------ Source data ------
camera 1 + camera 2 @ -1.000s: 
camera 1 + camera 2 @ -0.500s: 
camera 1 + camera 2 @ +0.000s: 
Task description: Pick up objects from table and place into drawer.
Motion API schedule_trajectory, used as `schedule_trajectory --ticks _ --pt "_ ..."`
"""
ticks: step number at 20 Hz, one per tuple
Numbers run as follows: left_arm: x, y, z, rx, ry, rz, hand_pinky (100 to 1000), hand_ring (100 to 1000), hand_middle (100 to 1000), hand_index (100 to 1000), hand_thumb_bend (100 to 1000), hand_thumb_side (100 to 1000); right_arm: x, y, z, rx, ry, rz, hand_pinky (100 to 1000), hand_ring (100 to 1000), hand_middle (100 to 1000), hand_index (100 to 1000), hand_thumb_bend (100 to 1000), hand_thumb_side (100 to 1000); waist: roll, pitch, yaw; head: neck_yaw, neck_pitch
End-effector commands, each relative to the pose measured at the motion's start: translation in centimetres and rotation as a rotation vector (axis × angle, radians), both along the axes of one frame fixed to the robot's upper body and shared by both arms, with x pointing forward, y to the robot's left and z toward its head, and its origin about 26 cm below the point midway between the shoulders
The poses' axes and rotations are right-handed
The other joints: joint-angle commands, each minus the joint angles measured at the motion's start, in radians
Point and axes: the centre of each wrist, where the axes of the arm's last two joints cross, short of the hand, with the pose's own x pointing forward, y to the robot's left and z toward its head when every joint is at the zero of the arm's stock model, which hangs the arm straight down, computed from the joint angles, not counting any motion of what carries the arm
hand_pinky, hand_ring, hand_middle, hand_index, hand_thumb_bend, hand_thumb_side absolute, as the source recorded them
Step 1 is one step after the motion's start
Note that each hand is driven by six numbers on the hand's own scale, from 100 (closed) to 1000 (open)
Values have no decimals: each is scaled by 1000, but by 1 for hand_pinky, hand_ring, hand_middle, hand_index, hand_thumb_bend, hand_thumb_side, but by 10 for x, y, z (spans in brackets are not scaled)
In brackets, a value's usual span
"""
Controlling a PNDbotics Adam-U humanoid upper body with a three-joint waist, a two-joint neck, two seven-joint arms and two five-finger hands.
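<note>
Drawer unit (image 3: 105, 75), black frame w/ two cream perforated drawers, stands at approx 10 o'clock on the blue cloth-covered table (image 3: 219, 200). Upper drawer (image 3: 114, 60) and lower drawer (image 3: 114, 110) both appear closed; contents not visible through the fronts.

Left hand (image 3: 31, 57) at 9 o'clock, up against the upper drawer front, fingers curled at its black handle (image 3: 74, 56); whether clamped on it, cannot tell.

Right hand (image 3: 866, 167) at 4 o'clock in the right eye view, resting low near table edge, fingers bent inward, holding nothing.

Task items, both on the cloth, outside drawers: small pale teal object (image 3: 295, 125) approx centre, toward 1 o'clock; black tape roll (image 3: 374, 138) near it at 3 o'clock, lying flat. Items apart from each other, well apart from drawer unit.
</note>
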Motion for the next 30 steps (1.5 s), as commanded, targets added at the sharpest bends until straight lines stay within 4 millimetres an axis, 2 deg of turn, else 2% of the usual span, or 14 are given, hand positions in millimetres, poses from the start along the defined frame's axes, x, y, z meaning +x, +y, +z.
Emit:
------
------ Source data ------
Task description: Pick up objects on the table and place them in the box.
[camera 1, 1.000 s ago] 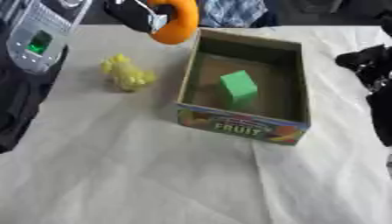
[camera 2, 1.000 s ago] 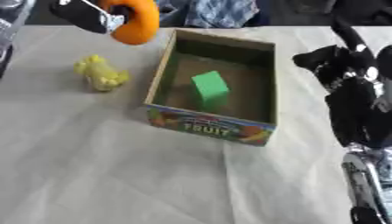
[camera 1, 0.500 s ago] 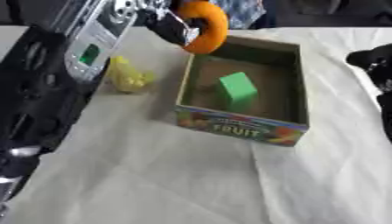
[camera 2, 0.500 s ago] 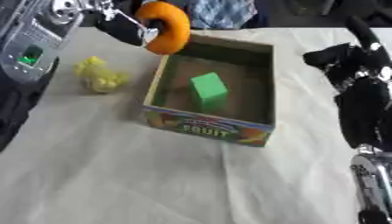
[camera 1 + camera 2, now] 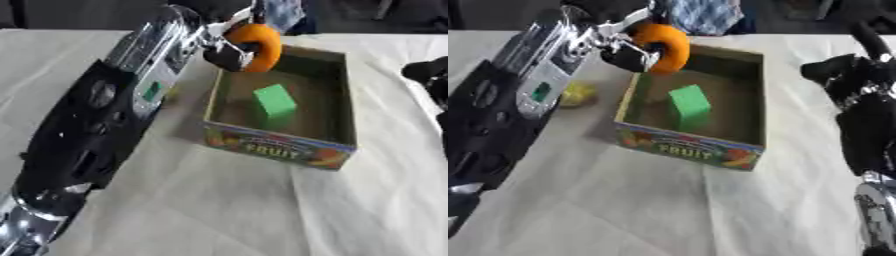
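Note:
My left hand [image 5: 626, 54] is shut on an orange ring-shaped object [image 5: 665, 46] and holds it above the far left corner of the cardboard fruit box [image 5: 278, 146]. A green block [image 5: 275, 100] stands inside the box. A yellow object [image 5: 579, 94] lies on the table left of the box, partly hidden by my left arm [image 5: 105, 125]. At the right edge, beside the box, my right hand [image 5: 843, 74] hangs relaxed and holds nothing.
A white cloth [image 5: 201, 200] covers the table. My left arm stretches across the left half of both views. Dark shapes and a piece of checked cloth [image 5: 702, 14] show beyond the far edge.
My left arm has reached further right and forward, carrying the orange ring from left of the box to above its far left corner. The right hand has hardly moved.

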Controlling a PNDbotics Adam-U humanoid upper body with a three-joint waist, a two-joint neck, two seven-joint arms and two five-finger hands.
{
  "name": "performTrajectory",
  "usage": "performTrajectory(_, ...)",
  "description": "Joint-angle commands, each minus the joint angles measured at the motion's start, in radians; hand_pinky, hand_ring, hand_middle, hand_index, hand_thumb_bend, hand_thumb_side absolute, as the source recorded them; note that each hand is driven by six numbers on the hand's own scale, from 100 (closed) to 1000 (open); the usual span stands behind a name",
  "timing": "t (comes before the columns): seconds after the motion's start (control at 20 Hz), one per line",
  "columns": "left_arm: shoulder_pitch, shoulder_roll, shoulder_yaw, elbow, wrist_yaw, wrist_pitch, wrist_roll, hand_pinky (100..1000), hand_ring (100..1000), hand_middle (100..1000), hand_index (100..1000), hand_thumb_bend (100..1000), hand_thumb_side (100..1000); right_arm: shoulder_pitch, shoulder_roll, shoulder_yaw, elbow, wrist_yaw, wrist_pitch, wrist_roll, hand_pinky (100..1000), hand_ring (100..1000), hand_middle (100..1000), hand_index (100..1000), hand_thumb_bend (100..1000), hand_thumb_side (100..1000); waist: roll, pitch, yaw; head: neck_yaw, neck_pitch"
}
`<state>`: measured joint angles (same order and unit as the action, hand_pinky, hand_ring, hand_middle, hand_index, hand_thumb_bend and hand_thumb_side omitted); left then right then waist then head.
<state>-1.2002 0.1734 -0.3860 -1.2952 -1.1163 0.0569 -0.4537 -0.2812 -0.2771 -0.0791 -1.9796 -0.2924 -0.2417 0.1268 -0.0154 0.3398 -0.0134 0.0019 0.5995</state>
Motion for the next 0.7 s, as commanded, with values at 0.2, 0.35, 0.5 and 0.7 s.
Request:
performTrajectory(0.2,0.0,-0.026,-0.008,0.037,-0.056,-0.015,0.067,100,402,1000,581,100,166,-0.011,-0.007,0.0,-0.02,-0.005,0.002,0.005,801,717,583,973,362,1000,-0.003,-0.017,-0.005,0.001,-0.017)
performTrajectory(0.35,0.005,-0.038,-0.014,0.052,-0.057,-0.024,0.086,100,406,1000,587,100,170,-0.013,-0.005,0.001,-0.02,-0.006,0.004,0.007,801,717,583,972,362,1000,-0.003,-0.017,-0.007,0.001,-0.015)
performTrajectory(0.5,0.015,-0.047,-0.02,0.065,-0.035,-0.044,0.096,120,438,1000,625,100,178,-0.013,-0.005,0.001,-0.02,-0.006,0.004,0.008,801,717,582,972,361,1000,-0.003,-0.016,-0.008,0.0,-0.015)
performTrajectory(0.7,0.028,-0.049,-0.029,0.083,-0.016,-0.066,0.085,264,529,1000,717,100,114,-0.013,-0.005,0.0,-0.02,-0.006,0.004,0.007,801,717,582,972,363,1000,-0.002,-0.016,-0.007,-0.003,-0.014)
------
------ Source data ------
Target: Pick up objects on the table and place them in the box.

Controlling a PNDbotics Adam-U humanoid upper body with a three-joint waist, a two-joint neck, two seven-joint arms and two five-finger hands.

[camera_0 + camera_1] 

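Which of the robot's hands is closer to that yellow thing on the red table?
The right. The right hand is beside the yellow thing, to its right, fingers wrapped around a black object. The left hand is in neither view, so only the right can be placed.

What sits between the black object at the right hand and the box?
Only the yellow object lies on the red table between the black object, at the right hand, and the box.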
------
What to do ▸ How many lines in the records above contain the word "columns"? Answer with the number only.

Task answer ▸ 2